Marcus gave one of the remaining fragments a prod, and Adrecht winced. “Quit squirming.”
“The hell of it is,” Adrecht muttered, “I left all my liquor behind. ‘Won’t be needing that anymore,’ I thought. What I wouldn’t give for a bit of that sweet Gherai rum about now.”
“Rawhide would probably have commandeered it,” Marcus said. “He said he didn’t have enough brandy for the ones who were going to make it, let alone the dying.”
That silenced Adrecht for a moment. Marcus took the opportunity to get a good hold on the long sliver of clay and yank. It came out in one piece, thankfully, one end dripping blood. Adrecht gave a shudder but didn’t cry out, and Marcus went to work on the last splinter.
“There,” he said, when he’d dropped it on the little pile of bloody fragments. “Not much left but grit. You’ll have some scars, I expect.”
“Scars on my back don’t worry me,” Adrecht said. “Actually, I’ve always thought I needed one on my face. Not a big one, just a little nick. To give me that air of mystery, you know?”
“On your back is even better. Tell the girl you’ve been in the wars, and when she asks to see your scars you’ve got to take off your shirt and you’re already halfway there.”
Adrecht laughed, sat up, and winced. Marcus wiped up a few new trickles of blood with the cloth, as gently as he could manage.
“It hardly seems fair that you come through
without a scratch,” Adrecht said jovially. As soon as the words had passed his lips, his expression went contrite, as if he wished he could stuff them back in. “Sorry. I meant since you led that attack—that was a damned mad thing to do—not because . . . I mean . . .”
“I know what you meant,” Marcus said.
There was a long, awkward silence. Adrecht held up his tattered, bloodstained shirt, cursed softly, and tossed it aside.
“Give that to the bandage pile, I guess.” He sighed. “I had those shirts tailored for me in Ashe-Katarion. Only half an eagle for the dozen, would you believe that? The Khandarai were always mad for Vordanai coin.”
“Probably because a Vordanai eagle still has more gold in it than lead.”
“I always figured they were just fond of King Farus’ face.” Adrecht smiled, and shrugged into his uniform coat without a shirt. “All right. I think it’s time you let me in on the plan.”
“What plan?”
“The plan, meaning what the hell we do now.” Adrecht grinned crookedly. “It may have escaped your attention, but our relief column hasn’t arrived.”
“I know.” The southern horizon had remained obstinately empty all day. Marcus had left sentries looking in that direction, with orders to report to him as soon as they made contact.

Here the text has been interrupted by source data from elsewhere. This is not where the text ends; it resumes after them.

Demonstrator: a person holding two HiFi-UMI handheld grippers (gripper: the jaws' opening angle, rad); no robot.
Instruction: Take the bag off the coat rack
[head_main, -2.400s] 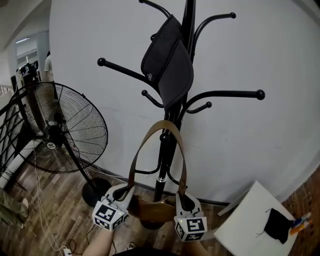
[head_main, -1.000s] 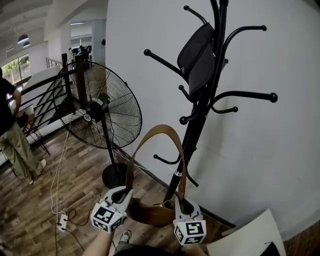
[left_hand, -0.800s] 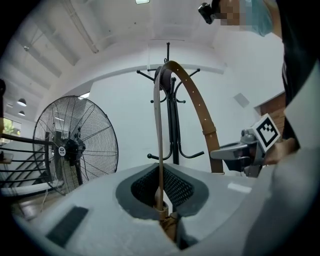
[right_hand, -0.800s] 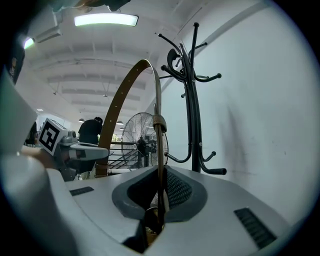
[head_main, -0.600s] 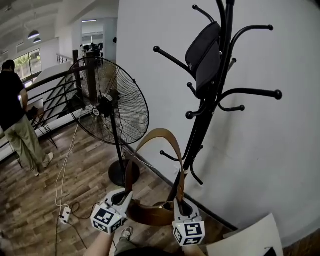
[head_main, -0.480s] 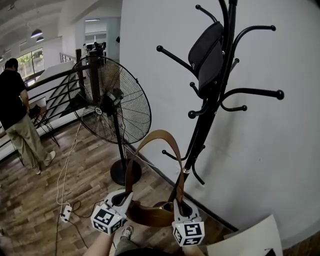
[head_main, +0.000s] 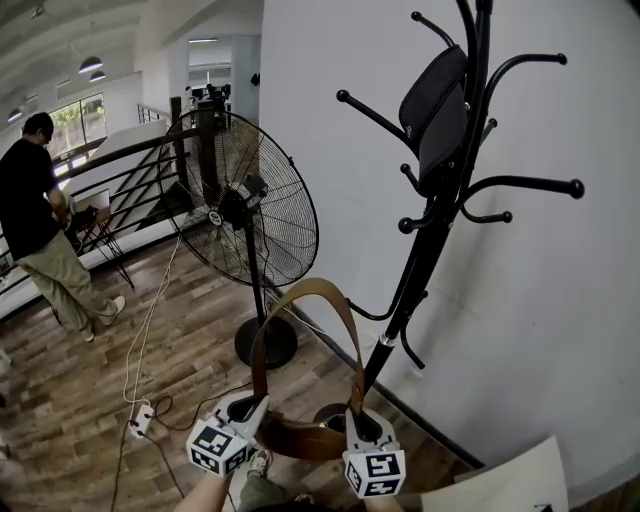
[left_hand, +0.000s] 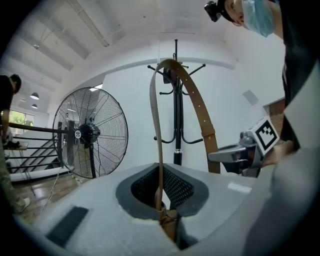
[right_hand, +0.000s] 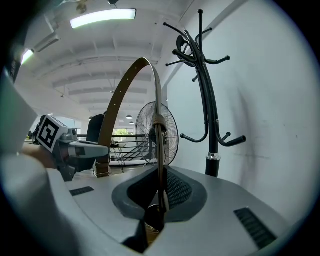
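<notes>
A brown leather bag hangs low between my two grippers, its strap arching up free of the black coat rack, which stands to its right against the white wall. My left gripper is shut on the bag's left end, and my right gripper is shut on its right end. In the left gripper view the strap rises out of the closed jaws, with the rack behind. The right gripper view shows the strap pinched the same way. A black bag still hangs high on the rack.
A large black pedestal fan stands left of the rack, its cable and a power strip on the wooden floor. A person stands by a railing at far left. A white board lies at the bottom right.
The brown strap, looped over a low rack hook before, is now clear of the rack. The view has swung left: rack shifted right, fan and person came into view. Both grips are unchanged.
</notes>
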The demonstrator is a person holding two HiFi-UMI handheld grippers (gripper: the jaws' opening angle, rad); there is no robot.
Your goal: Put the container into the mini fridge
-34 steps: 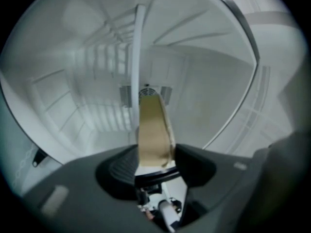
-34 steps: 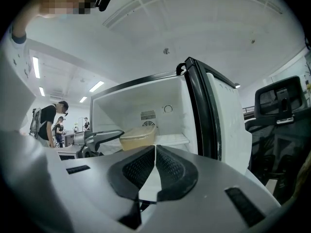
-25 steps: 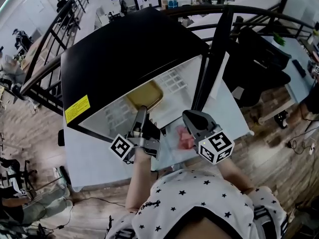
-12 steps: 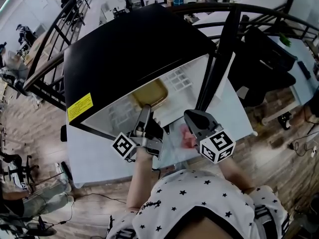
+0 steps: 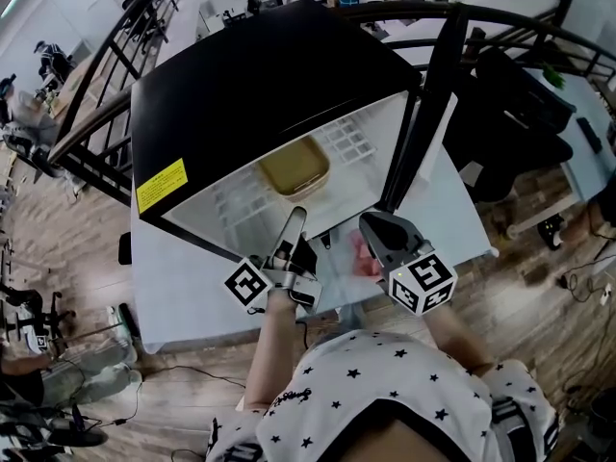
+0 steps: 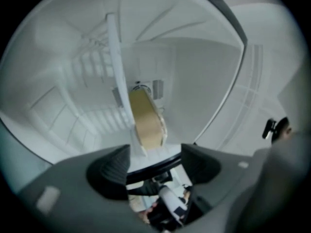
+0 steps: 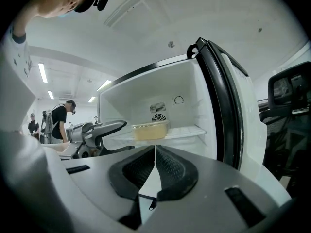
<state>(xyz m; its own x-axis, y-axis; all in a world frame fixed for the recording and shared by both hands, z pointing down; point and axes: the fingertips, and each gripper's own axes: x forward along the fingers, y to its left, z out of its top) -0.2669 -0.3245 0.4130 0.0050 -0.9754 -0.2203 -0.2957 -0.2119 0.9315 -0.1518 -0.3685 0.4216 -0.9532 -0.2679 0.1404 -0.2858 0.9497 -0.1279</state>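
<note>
The yellowish container [image 5: 294, 168] rests on the white shelf [image 7: 187, 131] inside the open mini fridge [image 5: 260, 75]. It also shows in the left gripper view [image 6: 146, 121] and the right gripper view [image 7: 149, 129]. My left gripper [image 5: 292, 227] sits just outside the fridge opening, a little short of the container. Its jaws have just been opening and now stand open, with nothing between them [image 6: 154, 165]. My right gripper [image 5: 377, 231] hovers to the right by the door's edge, shut and empty [image 7: 155, 168].
The fridge door [image 7: 228, 106] stands open on the right, its black edge [image 5: 423, 94] close to my right gripper. The fridge stands on a white table [image 5: 183, 296], where something pink [image 5: 361, 258] lies below the right gripper. A person [image 7: 60, 115] stands far off at left.
The left gripper's jaws have opened and let go of the container. The gripper has drawn back a little, and the container stays on the shelf. The right gripper has kept still.
</note>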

“So we have to fall back,” Adrecht continued briskly. “Once the cutters have finished with the wounded, we withdraw out onto the plain. Leave a rear guard to confuse the Auxies, make them deploy for attack, and then run for it before they get here. With any luck we can break contact and head south.”
“Leaving them free to maneuver,” Marcus said. “If the colonel is still engaged with the enemy, and they take him from behind, it’ll be slaughter.”
“You want to stay here, don’t you?” Adrecht said, his voice flat. “Try to hang on.”
“Ja—the colonel said he was coming. If he’s been delayed, we’ve just got to give him a little more time.”